The Goldfinch

The Goldfinch, adapted from the Pulitzer-winning 2014 novel by Donna Tartt, is directed by John Crowley and arrives mid September, in the thick of awards season. The trailer shrewdly leans into the complexity of its 780-odd page source material, featuring a musical source known for its sense of depth. While scored by Trevor Gureckis, the trailer opts for a rearranged and embellished version of “Terrible Love” (2011) by art rockers The National. 

 What’s relatively special about the use of music in this trailer is how its arrangement remains tonally faithful to the original song, while also delivering an arrangement that is obviously customized to the edit of the trailer. In other words, it’s insufficient to say the trailer merely licenses the song, and it is also not quite accurate to say it deliberately changes the song to the point that it should be seen as a cover, or occupying another musical genre.

 The first thirty seconds uses only some atmospherics and a single piano chord with some lightly palm-muted electric guitar, producing nothing recognizable just yet, instead focusing on exposition. At 0:35 we hear some fingerpicking that wasn’t in the original song. So far, the music simply oscillates between the tonic (home) and subdominant chords, rendering a peaceful yet active motif. At 0:45 we hear bowed harmonies in the upper strings that weren’t present in the original song. We only hear the lyric “it’s quiet company,” given new context as the protagonist meets a girl who’s gone through the same devastation he has. 

 At 1:07 the song pauses for a moment and comes roaring back with an additional tubular bell that was not in the original song, with the director’s title card. The chugging, building rhythm at this part is lifted from the just after the bridge of the song, leading into the final chorus, but then reverts to earlier in the song. It’s subtle, but the reordering of sections works here. Here we get our next segment of lyrics from Matt Berninger: “And I can’t fall asleep / without a little help,” with the last bit falling on a scene that shows the girl mentioned earlier.

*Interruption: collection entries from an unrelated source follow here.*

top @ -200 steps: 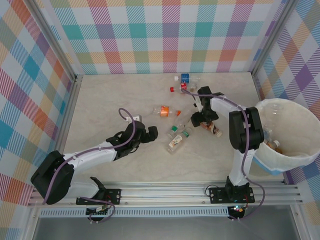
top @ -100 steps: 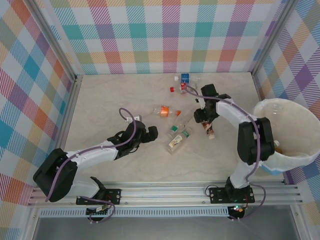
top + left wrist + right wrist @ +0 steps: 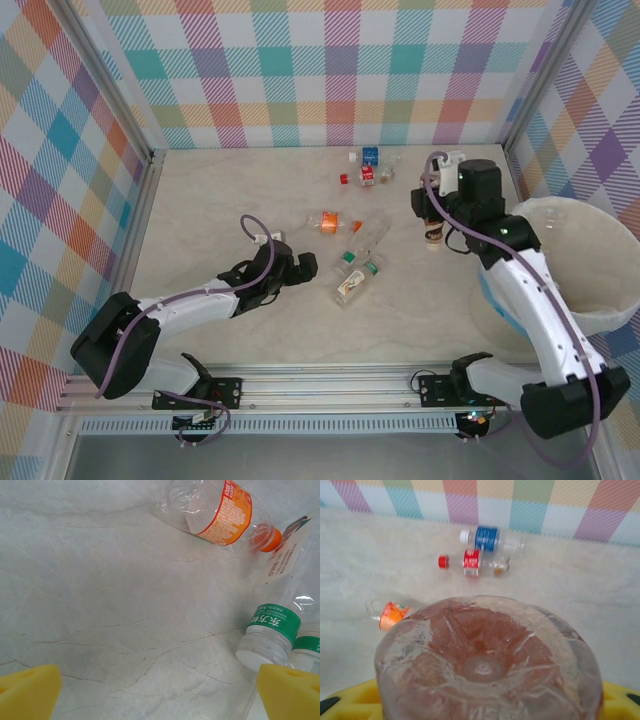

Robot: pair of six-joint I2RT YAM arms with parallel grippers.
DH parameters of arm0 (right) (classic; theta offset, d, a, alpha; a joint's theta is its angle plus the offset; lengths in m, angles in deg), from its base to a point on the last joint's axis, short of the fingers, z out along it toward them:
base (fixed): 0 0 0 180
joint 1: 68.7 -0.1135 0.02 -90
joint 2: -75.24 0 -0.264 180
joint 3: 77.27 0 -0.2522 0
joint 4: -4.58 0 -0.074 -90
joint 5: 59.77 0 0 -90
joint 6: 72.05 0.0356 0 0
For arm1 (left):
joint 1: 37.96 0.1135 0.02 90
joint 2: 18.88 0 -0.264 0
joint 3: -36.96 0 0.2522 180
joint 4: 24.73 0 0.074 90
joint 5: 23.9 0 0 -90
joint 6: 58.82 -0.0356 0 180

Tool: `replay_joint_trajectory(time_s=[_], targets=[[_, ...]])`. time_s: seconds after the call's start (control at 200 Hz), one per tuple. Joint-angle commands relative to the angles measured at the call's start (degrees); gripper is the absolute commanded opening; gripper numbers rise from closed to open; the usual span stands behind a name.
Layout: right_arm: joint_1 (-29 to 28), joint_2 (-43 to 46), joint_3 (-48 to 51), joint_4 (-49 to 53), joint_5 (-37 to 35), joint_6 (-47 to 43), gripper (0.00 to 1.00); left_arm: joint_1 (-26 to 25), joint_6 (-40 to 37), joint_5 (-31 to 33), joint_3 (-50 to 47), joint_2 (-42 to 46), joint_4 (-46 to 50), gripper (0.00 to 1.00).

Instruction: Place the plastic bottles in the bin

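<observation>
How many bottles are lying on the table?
6: blue-label bottle and red-label bottle by the back wall; orange-label bottle and clear bottle mid-table; two green-label bottles nearer. Bin may hide more.

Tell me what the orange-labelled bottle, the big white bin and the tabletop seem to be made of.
Orange-labelled clear bottle: thin, glossy clear plastic, judging by its dents and bright highlights.
Large round white bin: probably thin translucent plastic, as light shows through its walls.
Tabletop: pale, matte and grey-veined like marble. It could be stone or a printed laminate.
</observation>
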Motion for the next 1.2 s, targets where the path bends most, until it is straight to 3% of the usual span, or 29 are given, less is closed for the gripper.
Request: replay_joint_trajectory(time_s=[0.0,0.325,0.535,0.73,0.965,1.075,1.195], targets=[[-0.04,4.20,0.89,-6.50,-7.62,-1.77,0.54,0.85,1.03,-0.92,1.08,-0.52,-1.96,1.00],[0.69,15.29,2.87,-22.11,-18.08,-11.76,0.55,0.92,1.59,-0.88,0.76,0.01,-1.70,1.00],[4.03,15.46,2.80,-28.93,-36.20,-25.58,0.55,0.98,1.59,-1.16,0.73,0.20,-1.27,1.00],[17.29,16.84,8.72,-31.54,-40.04,-27.61,0.56,1.11,1.63,-1.34,1.40,-0.36,-1.53,1.00],[37.25,17.28,13.52,-28.52,-40.23,-19.17,0.61,1.38,1.17,-4.08,5.61,-3.26,0.05,1.00],[41.70,15.56,14.60,-25.77,-43.22,-15.08,0.74,1.41,1.25,-5.37,7.30,-5.18,0.04,1.00],[42.07,14.38,13.22,-20.03,-44.11,-9.50,0.86,1.39,1.25,-7.01,9.35,-7.04,0.45,1.00]])
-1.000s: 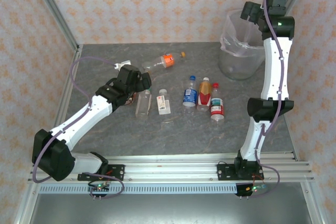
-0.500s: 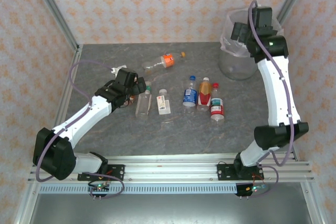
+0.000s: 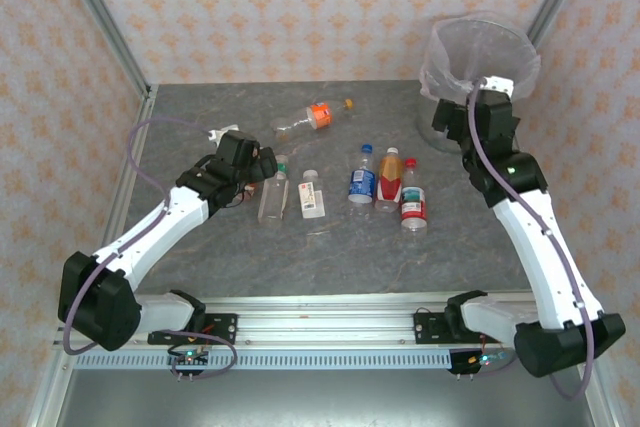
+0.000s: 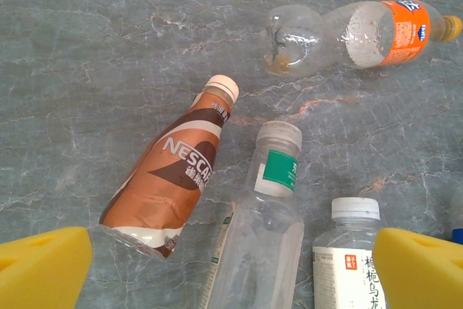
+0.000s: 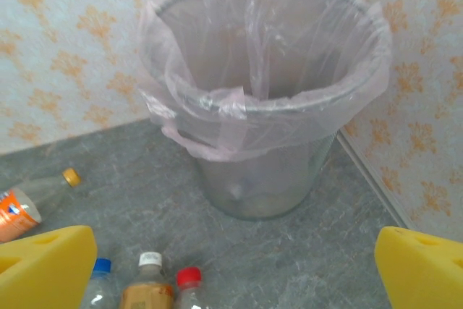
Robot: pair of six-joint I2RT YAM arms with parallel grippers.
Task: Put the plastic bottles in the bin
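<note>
Grey, marbled bench (image 3: pixel 330 257) lies under me, with the bottles loose on it and none in my grasp. My left fingers (image 4: pixel 43 269) are spread wide, holding nothing, and hang over the left group of bottles.

In the left wrist view, the brown bottle (image 4: pixel 163 186) lies between them, tilted, with its pale cap pointing away from me. Just beside it on the right is the clear bottle (image 4: pixel 260 240), which has a green band below its cap. The white bottle (image 4: pixel 347 262) lies next along, close to my right-hand finger. Beyond these, and apart from them, the orange bottle (image 4: pixel 362 30) lies crosswise with its yellow cap pointing right.

From above, three more lie side by side in mid-bench, caps pointing away. They are the blue bottle (image 3: pixel 361 180), the amber bottle (image 3: pixel 390 179) right against it, and the red bottle (image 3: pixel 413 207) a little nearer to me.

My right fingers (image 5: pixel 47 269) are also spread wide and empty, and they face the bin (image 5: pixel 253 179). The bin stands upright in the far right corner of the bench, close to the patterned wall (image 5: pixel 65 48). Its clear liner (image 5: pixel 210 117) is folded over the rim. From above, my right fingers sit just on the bin's near side. The bin is near the row of three and well apart from the left group.
</note>
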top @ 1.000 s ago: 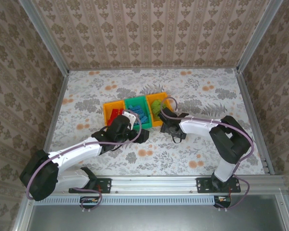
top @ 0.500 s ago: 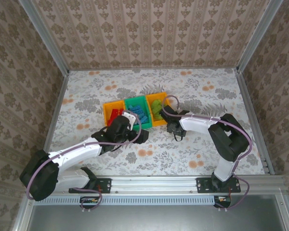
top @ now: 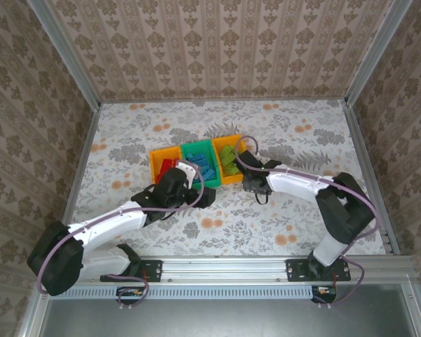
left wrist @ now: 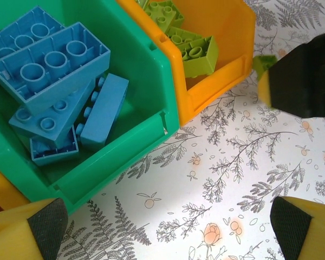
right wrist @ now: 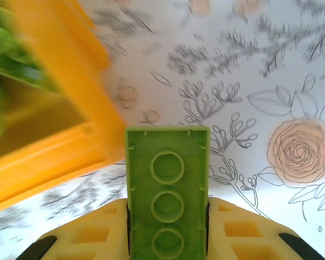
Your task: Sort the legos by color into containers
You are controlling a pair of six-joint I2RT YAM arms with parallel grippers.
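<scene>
Since the right tool (top: pixel 252 182) is pinching a lime green lego (right wrist: pixel 168 179) by its long sides, its hollow underside with 3 rings facing the wrist camera, just off the near corner of the right orange bin (left wrist: pixel 216 81) in the middle of the desk (top: pixel 302 225), the step in hand looks like the drop. Raise the brick above the bin wall, carry it toward the far edge until it hangs over the lime bricks (left wrist: pixel 197 54), then spread the fingers. The left tool (left wrist: pixel 168 233), spread wide, hovers by the green bin (left wrist: pixel 124 146) of blue bricks (left wrist: pixel 49 65); leave it parked to avoid a clash.
</scene>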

Later at 1:45 we hear bells again, and there’s at least an additional countermelody with a violin simply ascending the major scale—again, additions are very subtly mixed in. 

 At 1:50 some arpeggiated strings in the upper register lend a more overtly classical / epic music tone to the proceedings, breaking a little bit from the subtle embellishments added earlier. Some of the edits are synched to the beat, and at 2:11 we hear a new, dominant chord that wasn’t present in the original song. 

While by the end of the trailer the music veers more towards elements, such as the arpeggiated upper strings, that were not present in the original song, throughout the trailer we hear a representation of “Terrible Love” that is very true to the original, mostly featuring subtle additions to the arrangement that fit right in and probably undetectable as different to the casual ear.

The Goldfinch premieres at the Toronto International Film Festival and sees a wide release soon after.